Your job is to copy the lines from the material that include "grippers".

> Provided material:
▬▬▬▬▬▬▬▬▬▬
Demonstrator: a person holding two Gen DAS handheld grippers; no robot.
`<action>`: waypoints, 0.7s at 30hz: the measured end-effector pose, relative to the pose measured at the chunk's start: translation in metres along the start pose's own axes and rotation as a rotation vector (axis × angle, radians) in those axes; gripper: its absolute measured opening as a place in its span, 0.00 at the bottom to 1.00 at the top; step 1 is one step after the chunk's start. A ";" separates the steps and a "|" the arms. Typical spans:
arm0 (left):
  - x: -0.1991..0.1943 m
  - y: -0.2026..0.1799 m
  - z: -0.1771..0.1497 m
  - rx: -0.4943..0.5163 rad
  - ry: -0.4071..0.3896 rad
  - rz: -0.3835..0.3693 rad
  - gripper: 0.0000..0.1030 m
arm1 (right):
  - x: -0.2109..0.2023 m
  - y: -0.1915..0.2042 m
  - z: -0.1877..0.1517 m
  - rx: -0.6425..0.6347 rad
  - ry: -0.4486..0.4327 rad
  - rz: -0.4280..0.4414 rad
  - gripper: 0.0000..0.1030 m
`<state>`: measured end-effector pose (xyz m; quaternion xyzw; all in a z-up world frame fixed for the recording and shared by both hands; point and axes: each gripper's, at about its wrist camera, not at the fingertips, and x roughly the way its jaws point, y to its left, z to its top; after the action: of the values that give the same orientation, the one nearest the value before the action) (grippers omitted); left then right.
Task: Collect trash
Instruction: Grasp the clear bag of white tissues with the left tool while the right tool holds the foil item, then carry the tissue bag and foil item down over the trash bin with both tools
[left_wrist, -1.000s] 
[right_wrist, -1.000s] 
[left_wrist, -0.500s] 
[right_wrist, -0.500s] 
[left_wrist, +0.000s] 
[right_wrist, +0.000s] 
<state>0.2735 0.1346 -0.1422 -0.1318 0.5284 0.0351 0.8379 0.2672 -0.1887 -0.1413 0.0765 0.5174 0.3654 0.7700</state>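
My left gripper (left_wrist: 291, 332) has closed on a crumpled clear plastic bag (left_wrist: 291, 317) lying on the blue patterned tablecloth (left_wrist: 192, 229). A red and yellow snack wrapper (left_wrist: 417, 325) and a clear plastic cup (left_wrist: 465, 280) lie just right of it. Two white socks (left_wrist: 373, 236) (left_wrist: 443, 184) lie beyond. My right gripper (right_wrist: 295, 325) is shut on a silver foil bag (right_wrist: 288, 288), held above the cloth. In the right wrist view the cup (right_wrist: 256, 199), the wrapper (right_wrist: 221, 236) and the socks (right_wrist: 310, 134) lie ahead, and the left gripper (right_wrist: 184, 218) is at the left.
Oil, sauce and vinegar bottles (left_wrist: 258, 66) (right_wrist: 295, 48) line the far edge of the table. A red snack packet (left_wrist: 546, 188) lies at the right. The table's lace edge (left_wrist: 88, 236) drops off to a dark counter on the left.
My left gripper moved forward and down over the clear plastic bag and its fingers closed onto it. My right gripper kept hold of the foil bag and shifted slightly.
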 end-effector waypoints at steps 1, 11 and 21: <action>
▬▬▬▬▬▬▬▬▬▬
> Result of the exercise:
Demonstrator: a person holding two Gen DAS handheld grippers; no robot.
`<state>`: measured end-effector pose (xyz m; quaternion xyzw; all in a z-up world frame fixed for the recording and shared by both hands; point and axes: each gripper's, at about its wrist camera, not at the fingertips, and x roughly the way its jaws point, y to its left, z to its top; after the action: of the values that give the same orientation, the one nearest the value before the action) (grippers omitted); left then right.

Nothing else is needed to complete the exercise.